UN releases threat assessment of organised crime in West Africa
The United Nations Office of Drugs and Crime has released a report about drugs in West Africa, and how their presence is destabilising the region. Almost a third of the countries in West Africa have experienced a coup d’état in the last four years. The largest problem that the UNODC identifies is the fact that West Africa is a transit point for cocaine. Traffickers smuggle in cocaine from Latin America (mainly Brazil) which is then smuggled to Europe, where cocaine is even more expensive than it is in the US. The UNODC claims that the entire military budget of many West African countries is less than the wholesale price of a ton of cocaine in Europe.
As rival criminal organisations struggle to control a region which is crucial for their business, the rule of law has begun to retreat.

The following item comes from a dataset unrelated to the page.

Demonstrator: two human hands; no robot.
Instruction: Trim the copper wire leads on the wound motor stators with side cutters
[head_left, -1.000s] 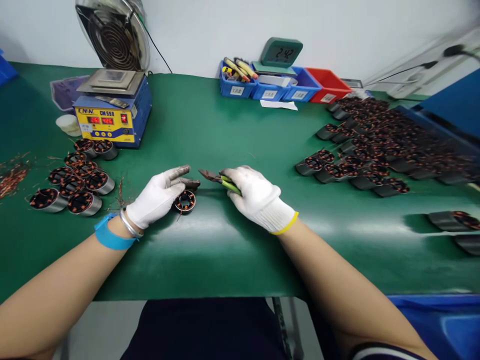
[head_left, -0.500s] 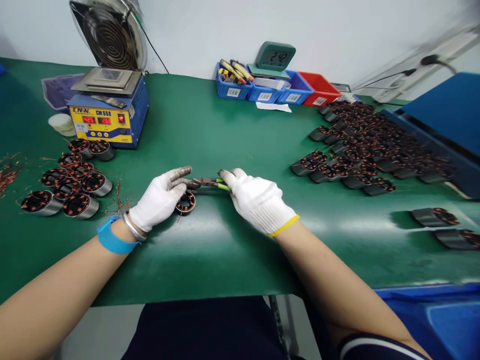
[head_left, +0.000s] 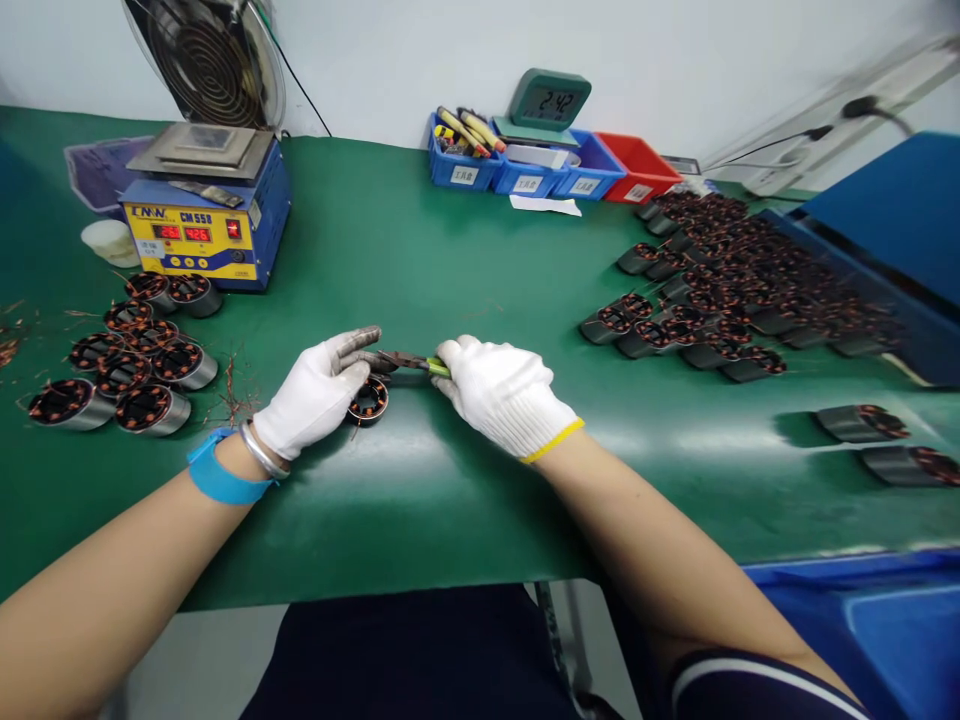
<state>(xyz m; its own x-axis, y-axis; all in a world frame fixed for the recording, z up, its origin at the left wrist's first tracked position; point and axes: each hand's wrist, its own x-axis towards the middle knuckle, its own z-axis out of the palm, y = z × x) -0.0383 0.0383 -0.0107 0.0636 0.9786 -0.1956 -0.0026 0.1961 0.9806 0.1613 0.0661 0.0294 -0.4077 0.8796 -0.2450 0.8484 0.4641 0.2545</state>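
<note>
My right hand, in a white glove, is closed around the green handles of a pair of cutting pliers. The dark jaws point left and reach the fingertips of my left hand, over the far edge of a small motor stator. That stator stands on the table with its copper windings facing up. My left hand, gloved too and with smudged fingertips, curls against the stator's left and far side; its index finger stretches forward. Between the fingertips and the jaws, any wire is too small to make out.
Several wound stators stand at the left near copper wire scraps and a yellow-blue CM558 unit. Many more stators crowd the right side. Tool boxes and a clock line the back.
The pliers and my right hand have shifted slightly left toward the stator, and the handles look closer together. My left hand stays at the stator. The whole view has moved a little.
</note>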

Although there’s no evidence, it is quite possible that the rebellion in northern Mali is partly funded by drug money. The UNODC is also concerned about the amount of methamphetamine being produced in the region, which is then sold in East Asia and South Africa. Drugs are “both a cause and a consequence of weak governance”.
The UNODC has claimed one success though: the flow of cocaine through West Africa has gone down from 47 tons in 2007 to 18 tons. But how confident are they that this is correct? Illegal drug trafficking is by its very nature shadowy, so the only way they could arrive at those figures is by measuring how much cocaine has been discovered by the authorities. How do we know the actual flow of cocaine is drying up? What if the authorities have become more incompetent at finding drugs, or if the criminals have become better at hiding them?
The UNODC estimates that 3000 West Africans smuggled crystal meth into East Asian countries via air travel in 2010. But again, this is at best an educated guess.
To demonstrate the problems in West Africa, the UNODC point out that many West Africans are arrested for drug trafficking outside of Africa. For example in Germany, Italy, Switzerland and Portugal, native West Africans make up more than a quarter of the foreign cocaine traffickers that were arrested in 2011. And 150 West African crystal meth couriers were caught in East Asia in 2010. But there’s a distinct possibility that the police in these countries are singling out West Africans for searches – in other words, that these statistics are the result of racial profiling.
It’s not only the statistics that the UNODC produce that are dubious – so are their recommendations: “Unless the flows of contraband are addressed, instability and lawlessness will persist, and it will remain difficult to build state capacity and the rule of law in the region.” That is, West African states need to do more of the same until it starts to work. But as long as there is demand for drugs, there will be drug trafficking. Perhaps the best way to prevent it from causing chaos would be to bring it into the light of day?